For the material below, output exactly the span from the line with "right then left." to the line with "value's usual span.", including both, and nothing besides.

:: RECORDED DATA ::

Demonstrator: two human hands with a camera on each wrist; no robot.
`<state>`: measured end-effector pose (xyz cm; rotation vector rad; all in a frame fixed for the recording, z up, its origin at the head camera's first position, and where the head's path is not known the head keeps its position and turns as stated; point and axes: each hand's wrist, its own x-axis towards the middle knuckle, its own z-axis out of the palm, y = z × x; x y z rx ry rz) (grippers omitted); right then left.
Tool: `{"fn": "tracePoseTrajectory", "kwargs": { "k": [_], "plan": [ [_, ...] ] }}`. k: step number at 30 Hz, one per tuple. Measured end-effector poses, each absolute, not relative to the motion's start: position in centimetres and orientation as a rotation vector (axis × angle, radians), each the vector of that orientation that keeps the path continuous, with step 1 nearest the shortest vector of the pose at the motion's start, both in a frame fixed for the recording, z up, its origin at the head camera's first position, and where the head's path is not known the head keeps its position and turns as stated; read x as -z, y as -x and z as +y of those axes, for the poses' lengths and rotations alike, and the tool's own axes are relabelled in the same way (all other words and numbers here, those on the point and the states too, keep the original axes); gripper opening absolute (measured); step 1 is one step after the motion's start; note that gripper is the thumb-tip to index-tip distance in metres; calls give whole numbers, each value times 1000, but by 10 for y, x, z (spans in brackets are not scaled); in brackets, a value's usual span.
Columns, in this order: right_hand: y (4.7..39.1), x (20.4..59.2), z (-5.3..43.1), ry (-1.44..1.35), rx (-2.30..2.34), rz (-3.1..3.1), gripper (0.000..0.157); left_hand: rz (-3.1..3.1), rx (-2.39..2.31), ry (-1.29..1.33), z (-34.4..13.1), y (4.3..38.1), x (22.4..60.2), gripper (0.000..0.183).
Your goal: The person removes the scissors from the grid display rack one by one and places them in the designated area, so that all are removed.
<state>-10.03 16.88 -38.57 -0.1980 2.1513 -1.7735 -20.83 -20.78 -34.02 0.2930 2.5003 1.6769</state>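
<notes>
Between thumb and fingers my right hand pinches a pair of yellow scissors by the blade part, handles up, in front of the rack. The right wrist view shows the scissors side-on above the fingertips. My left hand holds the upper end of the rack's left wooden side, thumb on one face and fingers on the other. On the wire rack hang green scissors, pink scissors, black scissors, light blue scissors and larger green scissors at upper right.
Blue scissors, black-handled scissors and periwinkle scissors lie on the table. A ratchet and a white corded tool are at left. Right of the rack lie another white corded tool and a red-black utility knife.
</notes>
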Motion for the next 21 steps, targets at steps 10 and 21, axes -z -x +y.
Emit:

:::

● SOLUTION TO THE PROBLEM
`<state>`: measured end-effector pose (xyz cm; rotation vector rad; all in a frame fixed for the recording, z up, its origin at the head camera's first position, and where the head's path is not known the head keeps its position and turns as stated; point and axes: each hand's wrist, its own x-axis towards the middle knuckle, its own z-axis out of the palm, y = z × x; x y z rx ry rz) (grippers omitted); right then left.
Tool: `{"fn": "tracePoseTrajectory", "kwargs": { "k": [_], "plan": [ [_, ...] ] }}`. k: step number at 30 Hz, one per tuple. Measured end-effector poses, each absolute, not relative to the motion's start: position in centimetres and orientation as a rotation vector (axis × angle, radians), each the vector of that orientation that keeps the path continuous, with step 1 nearest the shortest vector of the pose at the motion's start, both in a frame fixed for the recording, z up, its origin at the head camera's first position, and where the head's path is not known the head keeps its position and turns as stated; read x as -z, y as -x and z as +y of those axes, for the poses' lengths and rotations alike, and the tool's own axes are relabelled in the same way (all other words and numbers here, those on the point and the states too, keep the original axes); gripper opening absolute (measured); step 1 is one step after the motion's start; note that gripper is the thumb-tip to index-tip distance in metres; calls give whole numbers, each value times 1000, but by 10 for y, x, z (spans in brackets are not scaled); in brackets, a value's usual span.

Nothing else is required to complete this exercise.